Depois do golpe contra nossa democracia, o diálogo social está morto?
- Opinión
No Brasil, a democracia tem sido mais uma exceção do que a regra geral na relação dos governos com a sociedade. A baixa intensidade democrática revela a predominância da cultura autoritária, presente em mais de 4/5 de toda a história nacional.
Desde a transição do regime militar que havia durado 21 anos (1964-1985), as instituições e as metodologias de participação social foram sendo fortalecidas em todo o país. O estabelecimento do diálogo social entre governo e a sociedade civil, bem como a sua generalização demarcou o formato democrático voltado à construção de consensos nacionais que permitiram conciliar um conjunto de interesses heterogêneos no interior de uma estrutura social extremamente desigual.
Resultado disso foi a experimentação da fase mais longeva de democracia no Brasil, o que permitiu ser destacado no mundo como sendo uma das democracias mais jovens e pujantes. Sobretudo entre os anos de 2003 e 2015, a experimentação de mais de 100 conferências nacionais, estaduais e municipais com a participação de cerca de 10 milhões de participantes apontou para um conjunto de consultas, definições, monitoramentos e correções de políticas públicas em curso no país.
Além disso, outros formatos de diálogos sociais possibilitaram convergir para significativas mudanças no governo e no interior da sociedade em pleno contexto de elevação da coesão social, de distensionamento político e de colaboração no ambiente econômico. Todo esse ativo democrático recentemente conquistado foi abandonado de forma arbitrária e bruscamente com a ascensão do governo Temer.
Diante do veto ao diálogo social, o que passou a prevalecer foi a imposição autoritária. As reformas realizadas, que além de mal feitas se apresentam, contêm objetivos crescentemente contraditórios entre si, foram realizadas distantemente da aprovação da sociedade civil, revelando, portanto, a total desaprovação e descrédito do governo Temer.
Na realidade, a adoção do receituário neoliberal, que coloca equivocadamente como opção a relação entre Estado e o mercado, fez desmoronar as políticas públicas e enfraquecer as próprias forças mercantis, cada vez mais dirigidas por corporações transnacionais e suas associações internas. A ascensão autoritária e arbitrária do governo Temer impulsionado pelo condomínio de interesses dos privilegiados terminou por asfixiar o diálogo social e a impulsionar a ampliação dos conflitos, greves e a própria polarização social.

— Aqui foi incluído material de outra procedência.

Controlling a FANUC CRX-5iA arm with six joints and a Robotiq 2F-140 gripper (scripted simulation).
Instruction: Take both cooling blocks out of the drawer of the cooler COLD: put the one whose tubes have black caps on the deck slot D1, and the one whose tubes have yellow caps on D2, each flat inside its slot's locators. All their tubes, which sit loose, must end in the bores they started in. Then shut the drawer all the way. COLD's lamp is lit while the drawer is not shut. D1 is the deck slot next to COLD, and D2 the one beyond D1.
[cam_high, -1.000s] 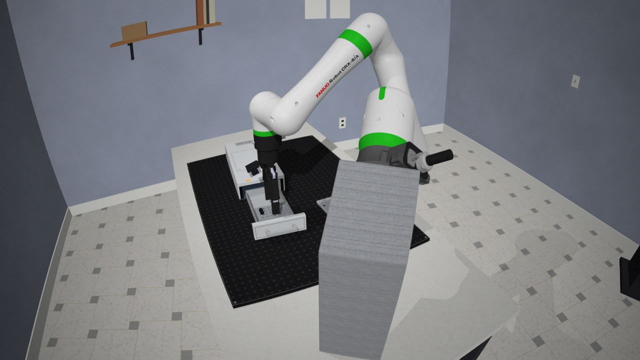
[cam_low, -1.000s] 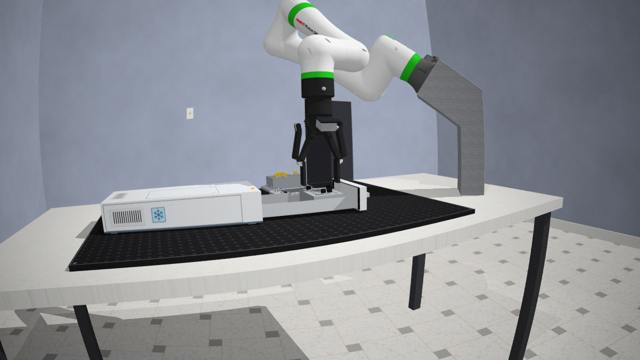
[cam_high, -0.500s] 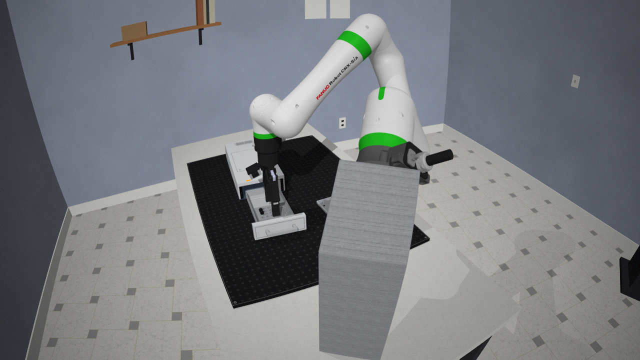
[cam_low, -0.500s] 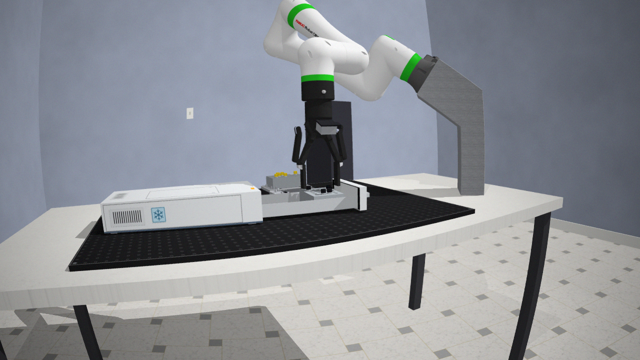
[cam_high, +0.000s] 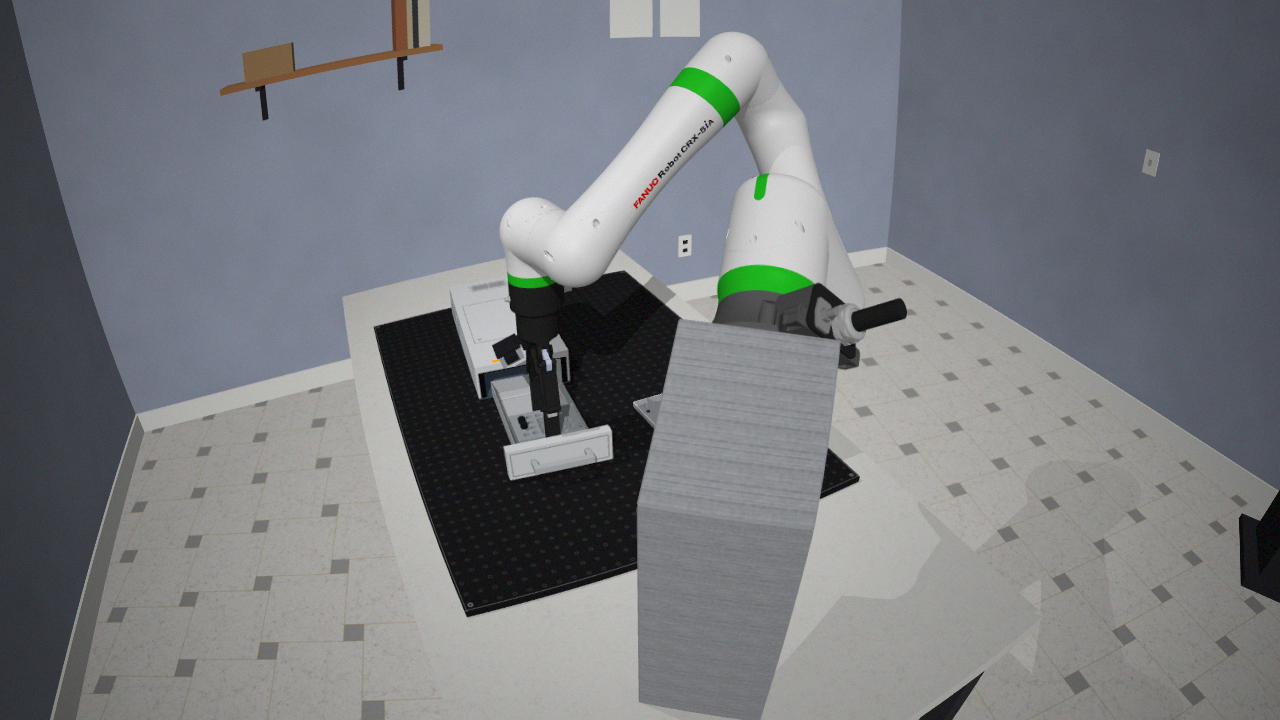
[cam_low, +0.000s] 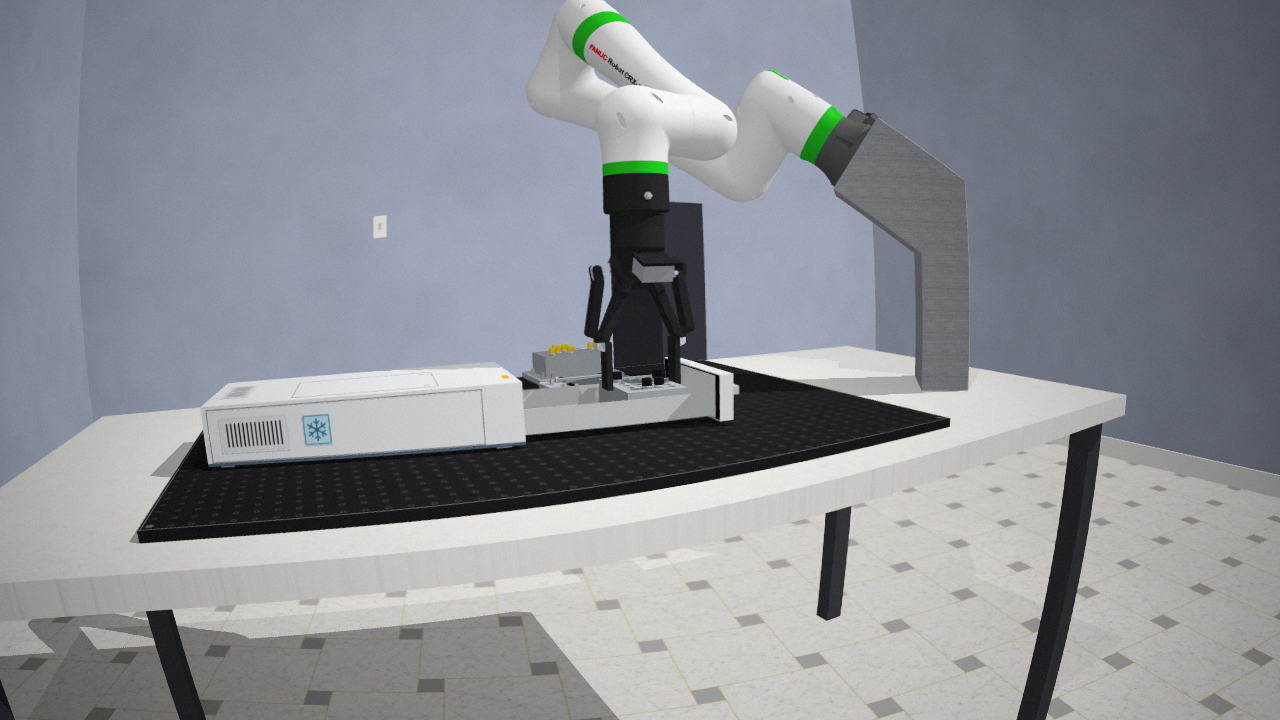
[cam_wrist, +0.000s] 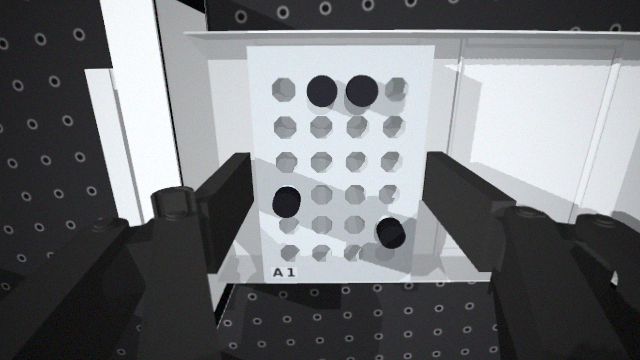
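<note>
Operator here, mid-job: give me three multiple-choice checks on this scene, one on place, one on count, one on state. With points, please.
1. Where is the black-capped cooling block (cam_wrist: 338, 145)?
A) on the cooler's lid
B) in the drawer (cam_low: 590, 413) (cam_wrist: 517, 37)
C) on the table top

2. How many black caps does the wrist view show?
A) two
B) four
C) six

3. How does the drawer stand?
A) pulled out
B) fully shut
C) off the cooler, on the floor

Key:
1 B: the wrist view shows the block inside the drawer's walls.
2 B: two caps sit in the row farthest from the A1 label (cam_wrist: 284, 272), two more singly nearer it.
3 A: it juts from the cooler (cam_high: 483, 326) (cam_low: 358, 420), whose orange lamp (cam_high: 494, 360) (cam_low: 504, 377) is lit.
</note>
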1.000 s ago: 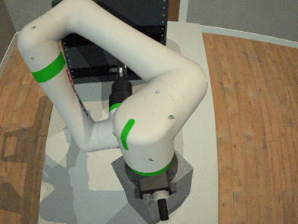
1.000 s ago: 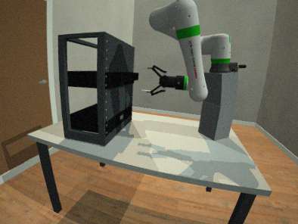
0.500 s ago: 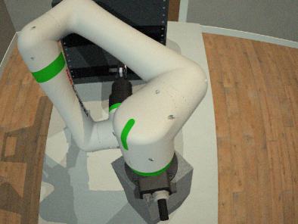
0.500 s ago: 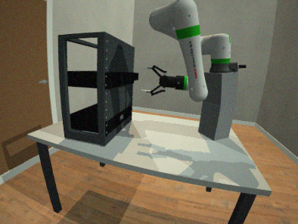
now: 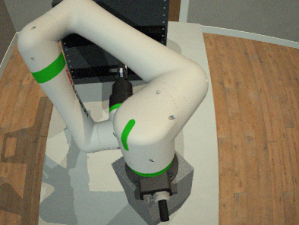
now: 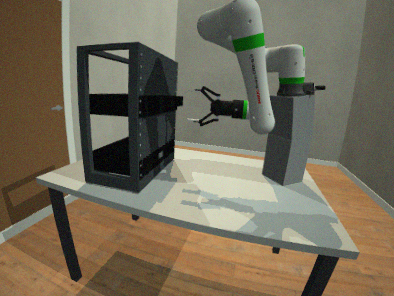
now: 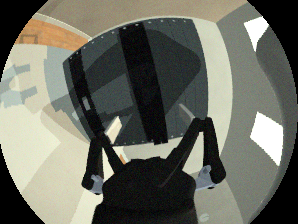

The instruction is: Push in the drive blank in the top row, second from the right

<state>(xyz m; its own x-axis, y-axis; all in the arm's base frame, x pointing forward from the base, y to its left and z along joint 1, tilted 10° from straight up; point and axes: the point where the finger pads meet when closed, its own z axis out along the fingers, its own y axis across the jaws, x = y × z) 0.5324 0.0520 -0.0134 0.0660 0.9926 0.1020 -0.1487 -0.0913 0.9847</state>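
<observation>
Rack (image 6: 131,115): dark grey frame, black shelves. Arm (image 6: 252,65): white, green bands, red lettering. Gripper (image 6: 196,106): black. Table (image 6: 225,200): pale grey. Floor (image 6: 150,265): brown wood planks.

Rack (image 6: 131,115) on the table (image 6: 240,215), open claw (image 6: 199,106) just before its front.
</observation>
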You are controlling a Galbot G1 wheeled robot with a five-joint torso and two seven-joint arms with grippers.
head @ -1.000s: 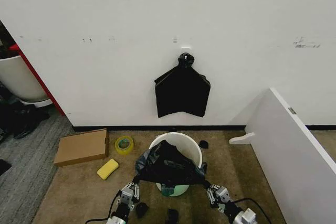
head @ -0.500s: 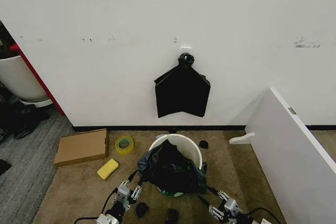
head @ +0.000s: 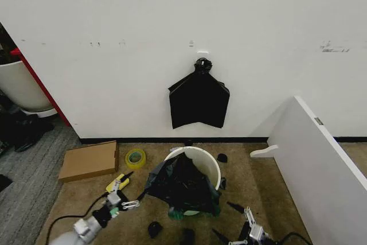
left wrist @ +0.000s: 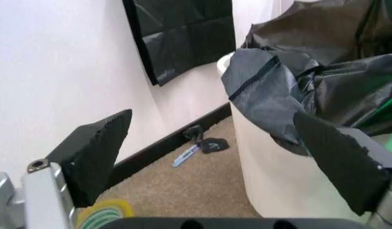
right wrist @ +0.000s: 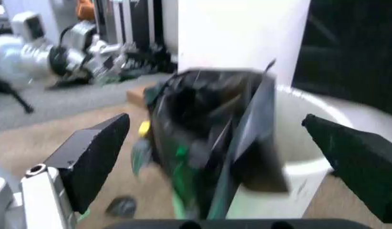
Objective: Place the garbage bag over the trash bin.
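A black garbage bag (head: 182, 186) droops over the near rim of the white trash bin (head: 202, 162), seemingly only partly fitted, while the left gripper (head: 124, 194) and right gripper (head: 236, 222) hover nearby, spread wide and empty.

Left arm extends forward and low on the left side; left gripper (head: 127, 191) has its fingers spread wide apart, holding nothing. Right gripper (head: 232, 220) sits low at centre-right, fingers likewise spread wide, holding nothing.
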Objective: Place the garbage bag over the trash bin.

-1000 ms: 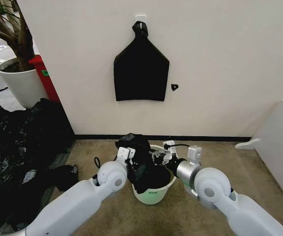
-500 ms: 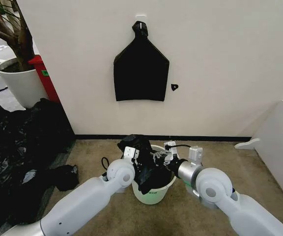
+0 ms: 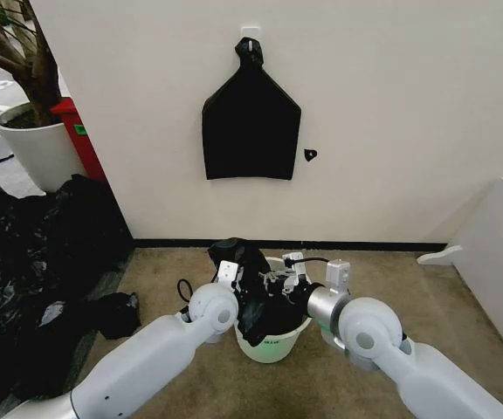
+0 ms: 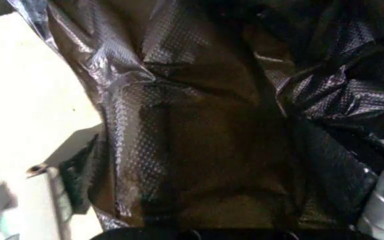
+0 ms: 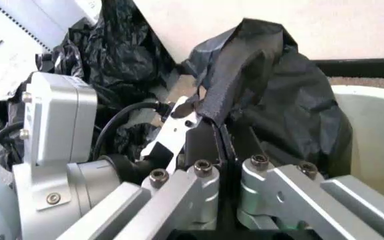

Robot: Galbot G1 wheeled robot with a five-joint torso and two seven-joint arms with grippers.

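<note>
The white trash bin (image 3: 273, 346) stands on the carpet close to the wall, between my two arms. The black garbage bag (image 3: 250, 297) hangs bunched over the bin's left rim and down into it, with a peak rising above both grippers. My left gripper (image 3: 230, 274) is at the bag's left side, shut on it; the left wrist view is close against the wrinkled bag (image 4: 199, 125). My right gripper (image 5: 223, 137) is shut on a strip of the bag (image 5: 279, 95), just above the bin's rim (image 5: 372, 130). The two grippers almost touch.
A big heap of black sheeting (image 3: 33, 262) lies on the left. Behind it are a white plant pot (image 3: 37, 148) and a red box (image 3: 77, 131). A flat black bundle (image 3: 250, 122) hangs on the wall. A white panel (image 3: 496, 253) stands on the right.
My left arm has swung right, bringing its gripper and the bag's peak over the bin. The right gripper has shifted a little left toward it.
</note>
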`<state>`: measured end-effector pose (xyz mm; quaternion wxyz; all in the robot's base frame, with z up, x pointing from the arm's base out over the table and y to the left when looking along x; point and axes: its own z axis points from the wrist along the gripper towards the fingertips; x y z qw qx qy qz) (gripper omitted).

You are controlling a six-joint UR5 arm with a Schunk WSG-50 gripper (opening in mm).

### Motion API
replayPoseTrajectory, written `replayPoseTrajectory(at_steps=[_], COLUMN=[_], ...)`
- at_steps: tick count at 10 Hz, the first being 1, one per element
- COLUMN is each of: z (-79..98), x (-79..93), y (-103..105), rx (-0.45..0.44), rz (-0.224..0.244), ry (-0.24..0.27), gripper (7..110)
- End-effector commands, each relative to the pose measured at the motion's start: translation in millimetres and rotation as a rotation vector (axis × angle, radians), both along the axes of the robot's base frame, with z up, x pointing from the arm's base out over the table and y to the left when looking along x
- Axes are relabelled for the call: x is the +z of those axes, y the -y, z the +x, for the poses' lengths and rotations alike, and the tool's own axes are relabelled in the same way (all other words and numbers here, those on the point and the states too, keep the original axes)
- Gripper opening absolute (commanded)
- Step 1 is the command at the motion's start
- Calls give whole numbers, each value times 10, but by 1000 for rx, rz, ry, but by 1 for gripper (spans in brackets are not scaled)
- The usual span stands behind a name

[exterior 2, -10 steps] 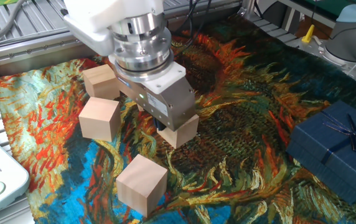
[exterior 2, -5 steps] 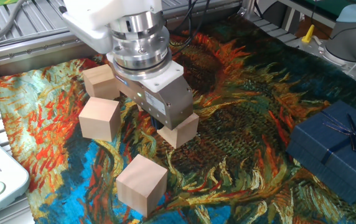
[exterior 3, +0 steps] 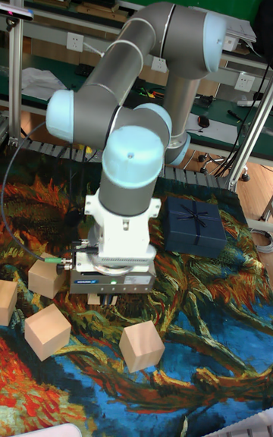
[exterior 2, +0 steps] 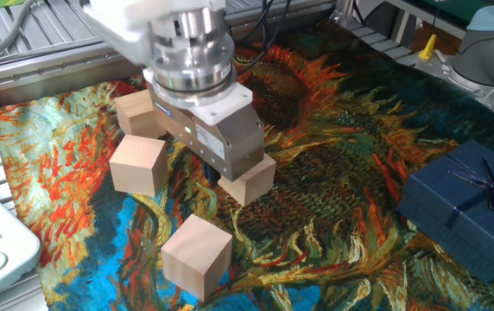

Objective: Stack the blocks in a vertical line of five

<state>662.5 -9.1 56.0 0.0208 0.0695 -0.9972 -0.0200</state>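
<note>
1. Nearest to you in the fixed view, one wooden block (exterior 2: pixel 197 256) sits alone on the painted cloth (exterior 2: pixel 333 199) that covers the counter, over a blue patch of the pattern. It touches no other block.
2. Just behind it to the left, a second block (exterior 2: pixel 137 164) rests flat on the cloth, near the cloth's left side.
3. To the right of that one, under the arm, you see a third block (exterior 2: pixel 249 180). The end effector (exterior 2: pixel 215 175) is down right beside it, at its left face. The metal body hides the fingertips, so you cannot tell how wide the jaws stand or whether they grip this block.
4. Behind the second block, a fourth block (exterior 2: pixel 140 113) sits turned at a slight angle, its right part covered by the end effector's housing. The second and fourth blocks lie close together; whether they touch is not clear.
5. In the tall fixed view you can count a further block (exterior 3: pixel 7 303) cut off by the left edge of the picture, beside the others (exterior 3: pixel 48 329).
6. No block rests on top of another in either view; all lie singly on the cloth.
7. Farther right, well apart from the blocks, a dark blue gift box (exterior 2: pixel 461 206) with a ribbon stands on the cloth.
8. Farthest back, the grey arm (exterior 3: pixel 136 58) rises and bends above the counter.
</note>
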Motion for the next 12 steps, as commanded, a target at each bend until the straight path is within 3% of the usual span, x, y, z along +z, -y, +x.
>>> replayPoseTrajectory(at_steps=[1, 2, 3, 7, 8, 12], z=[372, 526, 625, 749, 760, 711], x=[340, 367, 363, 214, 195, 160], y=[-300, -363, -473, -665, -632, -591], rx=[13, 34, 44, 84, 94, 89], rz=[50, 58, 85, 65, 43, 34], ry=[163, 228, 261, 287, 292, 271], gripper=[7, 7, 7, 7, 7, 7])
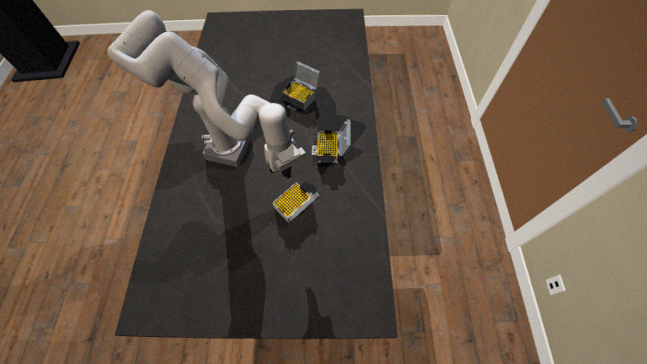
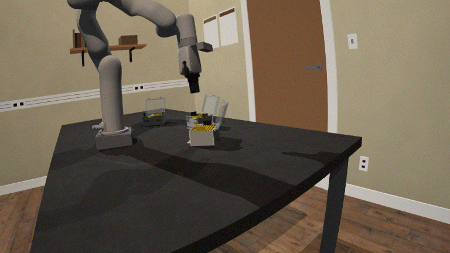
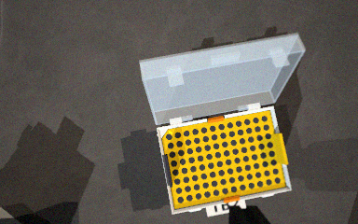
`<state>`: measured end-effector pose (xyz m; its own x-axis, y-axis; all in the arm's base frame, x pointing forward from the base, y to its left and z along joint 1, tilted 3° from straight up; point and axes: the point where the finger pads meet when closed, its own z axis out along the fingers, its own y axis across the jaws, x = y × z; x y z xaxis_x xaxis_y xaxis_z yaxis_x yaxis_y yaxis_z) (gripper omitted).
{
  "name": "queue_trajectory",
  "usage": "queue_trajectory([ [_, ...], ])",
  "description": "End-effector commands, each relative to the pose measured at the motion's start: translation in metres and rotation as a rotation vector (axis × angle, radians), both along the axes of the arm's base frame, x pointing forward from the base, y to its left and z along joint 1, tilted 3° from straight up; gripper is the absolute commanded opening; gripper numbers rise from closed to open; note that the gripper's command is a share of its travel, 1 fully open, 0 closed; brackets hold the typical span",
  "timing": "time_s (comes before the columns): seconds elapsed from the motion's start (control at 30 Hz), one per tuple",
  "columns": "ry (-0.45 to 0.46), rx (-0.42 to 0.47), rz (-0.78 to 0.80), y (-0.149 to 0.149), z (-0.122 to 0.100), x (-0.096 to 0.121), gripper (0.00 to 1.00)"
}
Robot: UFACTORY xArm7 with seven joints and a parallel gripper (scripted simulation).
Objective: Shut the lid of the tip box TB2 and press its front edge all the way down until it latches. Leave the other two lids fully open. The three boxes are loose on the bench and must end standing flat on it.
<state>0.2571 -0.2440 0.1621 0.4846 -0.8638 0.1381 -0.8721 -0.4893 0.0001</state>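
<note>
Near the middle of the dark bench (image 1: pixel 248 269), three tip boxes stand flat with their lids raised. TB2 (image 1: pixel 328 144) is the middle one, right of the arm's base (image 1: pixel 210 155). Its clear lid (image 1: pixel 345 136) stands up along its right side. A second box (image 1: pixel 299 92) sits farther back with its lid on its far side. A third box (image 1: pixel 291 200) sits nearer, turned at an angle. All three are apart from each other.

The claw (image 2: pixel 194 86) hangs high over the bench, pointing down. Its fingers are pressed together with nothing between them. From above, it sits just left of TB2's front edge and touches none of the boxes.

In the wrist view, TB2 (image 3: pixel 224 161) fills the right half of the picture. Its yellow rack (image 3: pixel 226 159) of dark holes is fully exposed. Its lid (image 3: pixel 219 79) leans back past the hinge at the far side. An orange tab (image 3: pixel 281 149) shows on the right wall. A white label (image 3: pixel 219 208) juts out from the near edge, and the dark claw tip (image 3: pixel 244 216) partly covers it, so only part of the lettering shows.

In the exterior view, TB2 (image 2: pixel 198 118) is half hidden behind the nearer box (image 2: pixel 202 134).
</note>
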Motion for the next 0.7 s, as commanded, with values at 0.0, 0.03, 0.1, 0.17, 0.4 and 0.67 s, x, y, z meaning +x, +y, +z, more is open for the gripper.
queue_trajectory([
  [0.0,0.031,0.083,0.161,-0.02,0.001,0.016,0.0],
  [0.03,0.031,0.083,0.161,-0.02,0.001,0.016,0.0],
  [0.1,0.035,0.093,0.202,-0.028,0.002,0.021,0.0],
  [0.17,0.035,0.093,0.202,-0.036,0.003,0.027,0.0],
  [0.4,0.035,0.093,0.202,-0.066,0.007,0.046,0.0],
  [0.67,0.035,0.092,0.201,-0.091,0.009,0.062,0.0],
])
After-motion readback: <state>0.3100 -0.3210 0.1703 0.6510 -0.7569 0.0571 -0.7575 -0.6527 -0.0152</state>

O atual conflito de proporção inimaginável gerado pela alta e escassez de combustível resulta simplesmente das opções do próprio governo Temer que adotou na Petrobras a lógica privada de comprar barato e vender caro, agrando acionistas minoritários, sobretudo estrangeiros. Com isso, a elevação da exportação de petróleo bruto, a substituição do refino do petróleo internamente pela importação de combustível dos Estados Unidos e a liberação dos preços em conformidade com os preços internacionais, acrescido pela variação cambial.
Apesar de diversas tentativas de diálogo social apresentadas pelas instituições representativas de trabalhadores e as empresas do setor, a Petrobras e o próprio governo Temer negaram-se ao exercício de uma necessária prática democrática. O que se assiste há mais de uma semana tem sido infelizmente, a decadência da nação, com inúmeros prejuízos ao conjunto da nação, com maior ainda sofrimento ao povo brasileiro.
A fundamental retomada do diálogo social dificilmente se estabelecerá, lamentavelmente, através de um governo com receituário neoliberal, ainda mais contando como presidente ordenador do golpe que abalou as instituições democráticas da nação. Por outro lado, o encaminhamento de maior autoritarismo ameaça as bases da democracia, lançando o país ao salve-se quem puder.
Outro rumo torna-se fundamental ao país. Mas para isso, somente pela via democrática, passível de recuperar a soberania popular por meio de eleições livres.
- Marcio Pochmann é professor do Instituto de Economia e pesquisador do Centro de Estudos Sindicais e de Economia do Trabalho, ambos da Universidade Estadual de Campinas.